● What you will do:
A word-for-word copy of the entries, with images excluded, is the expected answer.

● Recorded data:

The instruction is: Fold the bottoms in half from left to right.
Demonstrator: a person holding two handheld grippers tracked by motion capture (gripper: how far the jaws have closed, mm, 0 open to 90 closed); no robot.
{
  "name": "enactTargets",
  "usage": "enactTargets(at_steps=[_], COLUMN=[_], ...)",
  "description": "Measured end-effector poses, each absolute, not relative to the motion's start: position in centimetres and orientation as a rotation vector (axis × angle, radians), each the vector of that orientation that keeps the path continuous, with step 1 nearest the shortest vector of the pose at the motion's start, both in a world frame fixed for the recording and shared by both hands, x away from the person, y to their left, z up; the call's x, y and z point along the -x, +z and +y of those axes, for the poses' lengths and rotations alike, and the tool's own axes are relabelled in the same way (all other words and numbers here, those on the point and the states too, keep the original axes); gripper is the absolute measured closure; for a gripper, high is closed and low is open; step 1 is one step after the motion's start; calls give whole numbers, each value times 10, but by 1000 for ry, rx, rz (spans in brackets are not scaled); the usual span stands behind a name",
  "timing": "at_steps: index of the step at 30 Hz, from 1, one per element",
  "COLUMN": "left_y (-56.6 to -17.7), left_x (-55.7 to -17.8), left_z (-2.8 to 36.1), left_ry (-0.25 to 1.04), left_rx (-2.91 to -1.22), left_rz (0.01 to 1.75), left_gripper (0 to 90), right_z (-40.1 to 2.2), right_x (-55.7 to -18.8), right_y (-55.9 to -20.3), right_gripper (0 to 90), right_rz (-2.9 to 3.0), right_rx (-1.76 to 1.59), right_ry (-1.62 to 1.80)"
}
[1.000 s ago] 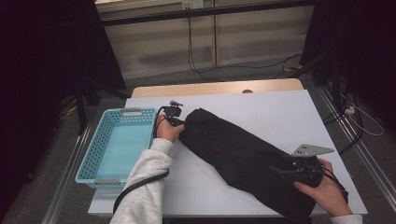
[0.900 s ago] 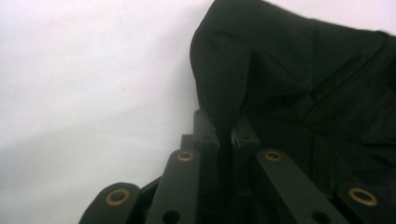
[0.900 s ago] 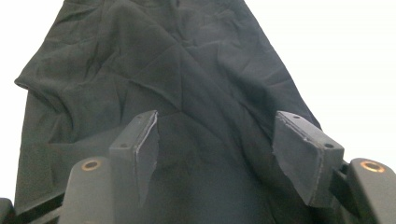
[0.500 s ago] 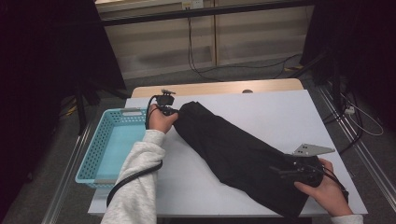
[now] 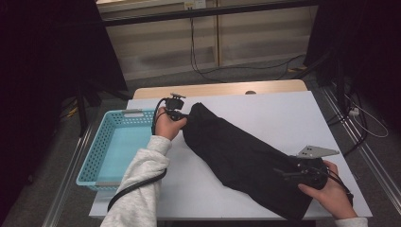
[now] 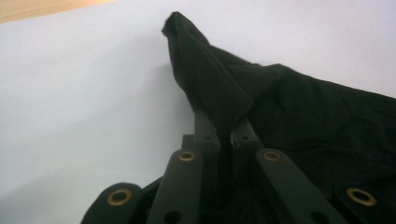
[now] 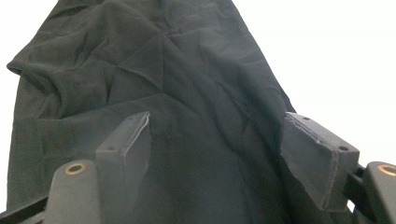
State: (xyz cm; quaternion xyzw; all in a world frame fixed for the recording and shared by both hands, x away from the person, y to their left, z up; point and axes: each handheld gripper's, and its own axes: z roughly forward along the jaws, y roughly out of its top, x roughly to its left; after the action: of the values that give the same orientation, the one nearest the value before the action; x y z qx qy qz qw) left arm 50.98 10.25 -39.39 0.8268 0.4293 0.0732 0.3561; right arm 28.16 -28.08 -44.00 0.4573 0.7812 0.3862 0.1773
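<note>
High view: white table, black cloth stretched slantwise across it, blue basket just beside the far end. Left gripper clamped on the far corner; right gripper spread over the near end, jaws just widening, nothing pinched. Best lifted evenly, kept taut, near end gripped first.

We wear a light grey knitted sleeve on the left arm, with a black cable trailing along it from the left gripper. That gripper is black; in the left gripper view its linkage arms carry brass-coloured rivets, and its jaws are slim and black. The right gripper is black too, topped by a grey three-cornered plate with small holes. Its fingers are blocky, dark grey, with small screws.
</note>
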Motion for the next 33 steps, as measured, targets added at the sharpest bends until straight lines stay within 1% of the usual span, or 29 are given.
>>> enactTargets(at_steps=[5, 14, 22, 33], left_y=[-392, -396, -403, -412], left_x=[-496, -475, -464, -455], left_z=[86, 67, 62, 57], left_ry=[193, 176, 163, 92], left_rx=[-2157, -2176, -2177, -2167], left_rz=[1021, 931, 894, 883], left_gripper=[848, 848, 846, 844], right_z=[-280, -279, -277, -277], right_x=[-281, -281, -281, -281], right_y=[-439, -440, -440, -440], right_gripper=[252, 255, 256, 255], right_rz=[2213, 2218, 2221, 2221], right_rx=[-1282, -1278, -1277, -1277], right_ry=[1094, 1092, 1089, 1088])
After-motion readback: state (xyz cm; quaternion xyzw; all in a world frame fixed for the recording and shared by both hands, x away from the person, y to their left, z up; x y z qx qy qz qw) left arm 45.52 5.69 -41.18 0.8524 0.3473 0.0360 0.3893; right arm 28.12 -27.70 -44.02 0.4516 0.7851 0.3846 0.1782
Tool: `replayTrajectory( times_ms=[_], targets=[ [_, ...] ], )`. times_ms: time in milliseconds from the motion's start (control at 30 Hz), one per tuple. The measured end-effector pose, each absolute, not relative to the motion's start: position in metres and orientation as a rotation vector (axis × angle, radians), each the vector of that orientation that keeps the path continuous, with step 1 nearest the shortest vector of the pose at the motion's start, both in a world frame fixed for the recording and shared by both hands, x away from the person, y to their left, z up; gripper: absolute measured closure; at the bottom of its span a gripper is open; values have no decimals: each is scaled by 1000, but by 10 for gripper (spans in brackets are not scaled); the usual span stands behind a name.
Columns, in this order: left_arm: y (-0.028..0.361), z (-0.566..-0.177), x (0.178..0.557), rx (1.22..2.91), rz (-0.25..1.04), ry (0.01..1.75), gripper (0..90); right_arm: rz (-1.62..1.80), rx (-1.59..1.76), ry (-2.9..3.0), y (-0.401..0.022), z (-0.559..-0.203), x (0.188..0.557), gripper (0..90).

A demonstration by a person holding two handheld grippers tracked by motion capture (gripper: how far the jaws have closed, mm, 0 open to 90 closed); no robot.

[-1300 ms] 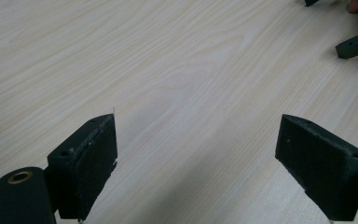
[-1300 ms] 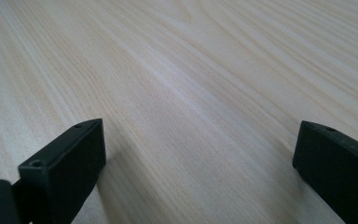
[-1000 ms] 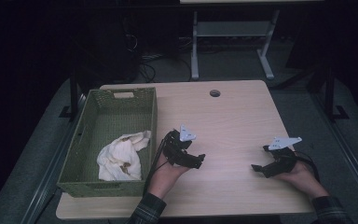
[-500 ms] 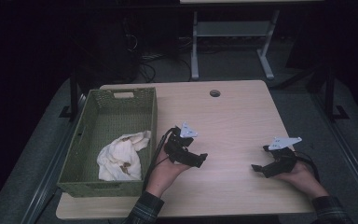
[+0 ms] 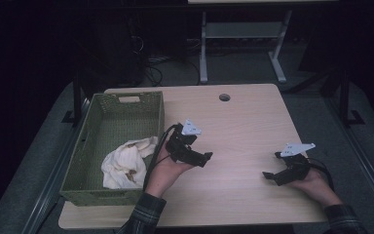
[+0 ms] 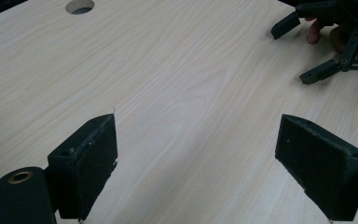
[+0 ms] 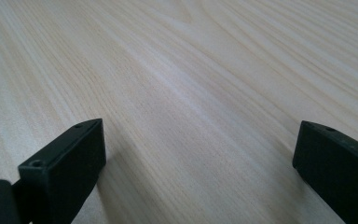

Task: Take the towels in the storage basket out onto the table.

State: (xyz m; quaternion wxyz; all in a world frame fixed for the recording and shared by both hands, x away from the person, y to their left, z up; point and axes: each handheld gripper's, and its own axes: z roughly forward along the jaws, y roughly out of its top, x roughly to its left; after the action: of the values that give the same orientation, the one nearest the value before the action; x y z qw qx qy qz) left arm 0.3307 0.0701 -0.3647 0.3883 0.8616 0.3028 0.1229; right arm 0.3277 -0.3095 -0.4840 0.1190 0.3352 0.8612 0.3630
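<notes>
both tongs stand with their jaws wide apart and hold nothing. left tongs (image 5: 191,152) are held above the table (image 5: 233,122) just beside the right wall of the green basket (image 5: 90,139), raised off the wood in the person's left hand (image 5: 164,169), jaws pointing toward the table's right edge. in the left gripper view bare pale wood lies between the two black pads (image 6: 91,161), and the round cable hole (image 6: 79,6) sits at the far edge of the table. right tongs (image 5: 278,174) lie low near the front right corner of the table, in the right hand (image 5: 316,183), jaws aimed toward the middle of the table; the same tongs (image 6: 326,44) appear at the upper right of the left gripper view, well apart from the left pair. in the right gripper view only wood grain runs between its pads (image 7: 72,161). a crumpled white cloth (image 5: 126,163) with brownish marks lies inside the basket, in its front right part, near the left hand but apart from the tongs. the basket stands along the table's left edge.
</notes>
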Motion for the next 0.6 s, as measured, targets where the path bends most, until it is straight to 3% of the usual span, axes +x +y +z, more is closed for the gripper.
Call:
replayTrajectory(
  times_ms=[600],
  targets=[
    [106,-350,333,2174,318,780,125,1062,978,2520,-310,-484,328,22]
  ],
)
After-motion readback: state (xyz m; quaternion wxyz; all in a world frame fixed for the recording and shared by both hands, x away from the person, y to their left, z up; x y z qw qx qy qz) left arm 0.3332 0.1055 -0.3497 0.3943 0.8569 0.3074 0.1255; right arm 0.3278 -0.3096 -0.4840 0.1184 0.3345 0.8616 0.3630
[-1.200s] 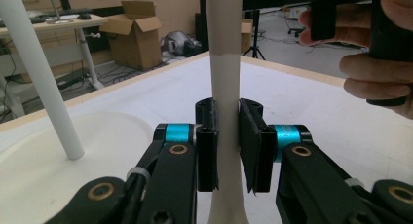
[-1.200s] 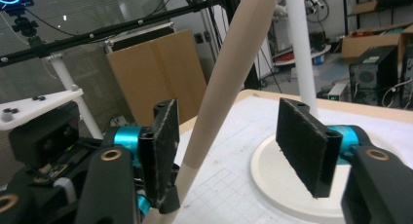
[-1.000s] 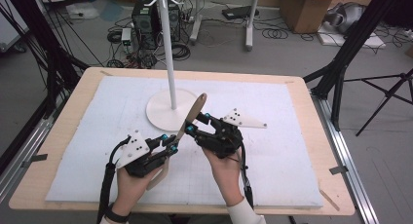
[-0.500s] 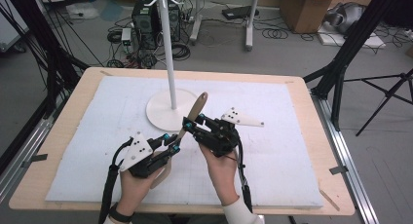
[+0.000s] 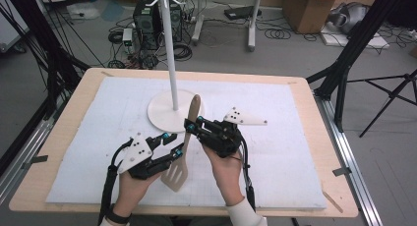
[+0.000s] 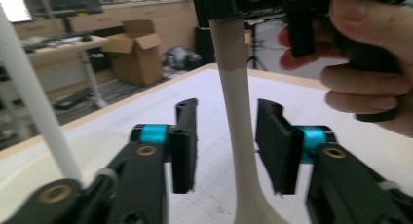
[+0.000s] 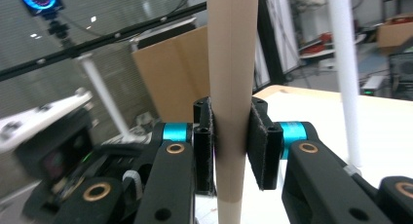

● Task solution:
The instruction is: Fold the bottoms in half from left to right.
Demonstrator: a person holding two handheld grippers tracked by motion capture (gripper: how far the jaws have closed, mm, 0 open to 90 closed); no robot.
{
  "name": "enactTargets",
  "usage": "enactTargets(at_steps=[_], COLUMN=[_], ...)",
  "description": "Measured end-effector poses, each absolute, not relative to the motion's start: position in centimetres and orientation as a rotation vector (axis × angle, radians), each the vector of that orientation that keeps the path continuous, with step 1 nearest the shortest vector of the pose at the motion's start, both in a world frame fixed for the recording and shared by both hands, x away from the person, y to their left, z up; the call's x, y and z point along the -x, +z and +y of those axes, for the poses' lengths and rotations alike, and the tool's own axes are relabelled in the same way (all other words and numbers here, those on the point and the states too, keep the original axes); gripper is the absolute measured closure; for a gripper, high is closed and low is open; step 1 is one step after the motion's start; calls give whole numbers, each value times 10, but by 1000 for ry, rx, rz (spans in brackets are not scaled); the usual span stands behind a name",
  "timing": "at_steps: index of the step at 30 Hz, from 1, one per element",
  "COLUMN": "left_y (-56.6 to -17.7), left_x (-55.7 to -17.8), left_z (-2.8 to 36.1), left_ry (-0.25 to 1.04), left_rx (-2.91 to -1.22), left_rz (0.01 to 1.75), left_gripper (0 to 90), right_z (-40.1 to 2.2), right_x (-55.7 to -18.8), right_y (-55.9 to -20.3), right_gripper (0 to 90), right_rz (-2.9 to 3.0), right_rx (-1.76 to 1.59), right_ry (-1.62 to 1.80)"
}
[1.000 s ago] 
[0.900 s ago] 
[0.900 s ago] 
[0.500 s ago] 
[now] 
[now] 
[now] 
State: (xyz cm; quaternion xyzw; all in a world frame fixed for the recording and shared by both hands, x away from the person, y to their left, z up; point and axes: each handheld gripper's, and its own axes: z roughly forward along the jaws, y roughly out of its top, x roughly to its left; after the action: of the values that give the same orientation, the one nearest the value before the action; x y z qx qy qz qw) left arm 50.98 10.25 -39.39 0.8268 0.4293 0.0732 0.3561; right arm 28.16 -28.08 -44.00 0.4573 0.7812 0.3862 0.1773
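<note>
High view: white table, black cloth stretched slantwise across it, blue basket just beside the far end. Left gripper clamped on the far corner; right gripper spread over the near end, jaws just widening, nothing pinched. Best lifted evenly, kept taut, near end gripped first.

We wear a light grey knitted sleeve on the left arm, with a black cable trailing along it from the left gripper. That gripper is black; in the left gripper view its linkage arms carry brass-coloured rivets, and its jaws are slim and black. The right gripper is black too, topped by a grey three-cornered plate with small holes. Its fingers are blocky, dark grey, with small screws.
</note>
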Motion for the next 33 steps, as measured, targets added at the sharpest bends until straight lines stay within 1% of the usual span, or 29 are given.
>>> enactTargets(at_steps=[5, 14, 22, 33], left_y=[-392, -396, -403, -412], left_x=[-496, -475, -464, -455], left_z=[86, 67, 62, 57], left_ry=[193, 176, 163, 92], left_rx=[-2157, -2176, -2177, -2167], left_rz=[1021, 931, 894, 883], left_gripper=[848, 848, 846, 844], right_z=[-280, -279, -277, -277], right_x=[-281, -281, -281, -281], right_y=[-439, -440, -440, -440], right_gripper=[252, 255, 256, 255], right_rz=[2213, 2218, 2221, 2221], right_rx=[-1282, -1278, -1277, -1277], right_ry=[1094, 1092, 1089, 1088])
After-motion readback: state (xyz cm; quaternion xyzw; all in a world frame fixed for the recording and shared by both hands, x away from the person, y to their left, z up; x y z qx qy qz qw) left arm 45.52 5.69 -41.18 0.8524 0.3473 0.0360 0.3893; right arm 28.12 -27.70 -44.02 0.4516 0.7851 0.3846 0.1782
Tool: `replayTrajectory( times_ms=[_], targets=[ [_, ...] ], )`. times_ms: time in milliseconds from the motion's start (control at 30 Hz), one per tuple. The measured end-effector pose, each absolute, not relative to the motion's start: position in metres and orientation as a rotation vector (axis × angle, radians), each the vector of that orientation that keeps the path continuous, with step 1 nearest the shortest vector of the pose at the motion's start, both in a world frame fixed for the recording and shared by both hands, x away from the person, y to their left, z up; gripper: absolute measured closure; at the bottom of its span a gripper is open; values have no decimals: each is scaled by 1000, but by 10 for gripper (spans in brackets are not scaled); the usual span stands behind a name.
Columns, in this order: left_arm: y (-0.028..0.361), z (-0.566..-0.177), x (0.178..0.557), rx (1.22..2.91), rz (-0.25..1.04), ry (0.01..1.75), gripper (0..90); right_arm: rz (-1.62..1.80), rx (-1.59..1.76), ry (-2.9..3.0), y (-0.401..0.022), z (-0.559..-0.203), x (0.188..0.557), gripper (0..90).

A demonstration by a person holding two handheld grippers tracked by motion capture (gripper: how far the jaws have closed, mm, 0 open to 90 closed); no robot.

[-1300 ms] 
[-1300 ms] 
[-1000 ms] 
[-500 ms] 
[+0 ms] 
[+0 ms] 
[+0 ms] 

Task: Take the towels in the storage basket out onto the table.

State: (xyz m; quaternion wxyz; all in a world frame fixed for the recording and shared by both hands, x away from the person, y to their left, z up; point and axes: each handheld gripper's, and its own axes: z roughly forward along the jaws, y roughly out of its top, x roughly to its left; after the action: of the values that give the same orientation, the one nearest the value before the action; x y z qw qx qy qz) left arm 0.3307 0.0701 -0.3647 0.3883 0.8616 0.3028 0.1229; right arm 0.3277 -0.3095 -0.4840 0.1190 0.3352 0.8612 0.3630
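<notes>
both tongs stand with their jaws wide apart and hold nothing. left tongs (image 5: 191,152) are held above the table (image 5: 233,122) just beside the right wall of the green basket (image 5: 90,139), raised off the wood in the person's left hand (image 5: 164,169), jaws pointing toward the table's right edge. in the left gripper view bare pale wood lies between the two black pads (image 6: 91,161), and the round cable hole (image 6: 79,6) sits at the far edge of the table. right tongs (image 5: 278,174) lie low near the front right corner of the table, in the right hand (image 5: 316,183), jaws aimed toward the middle of the table; the same tongs (image 6: 326,44) appear at the upper right of the left gripper view, well apart from the left pair. in the right gripper view only wood grain runs between its pads (image 7: 72,161). a crumpled white cloth (image 5: 126,163) with brownish marks lies inside the basket, in its front right part, near the left hand but apart from the tongs. the basket stands along the table's left edge.
</notes>
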Motion for the next 0.6 s, as measured, targets where the path bends most, until it is straight to 3% of the usual span, axes +x +y +z, more is closed for the gripper.
Call:
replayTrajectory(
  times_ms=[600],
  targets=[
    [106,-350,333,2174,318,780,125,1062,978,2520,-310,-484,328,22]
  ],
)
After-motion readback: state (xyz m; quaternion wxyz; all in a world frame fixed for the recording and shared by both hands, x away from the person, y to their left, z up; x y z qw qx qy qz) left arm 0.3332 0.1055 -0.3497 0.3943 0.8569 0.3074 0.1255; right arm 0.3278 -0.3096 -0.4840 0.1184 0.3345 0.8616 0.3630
[-1.200s] 
[-1.200s] 
[-1.000s] 
[-0.500s] 
[+0.000s] 
[+0.000s] 
[+0.000s] 

No more output is required for this exercise.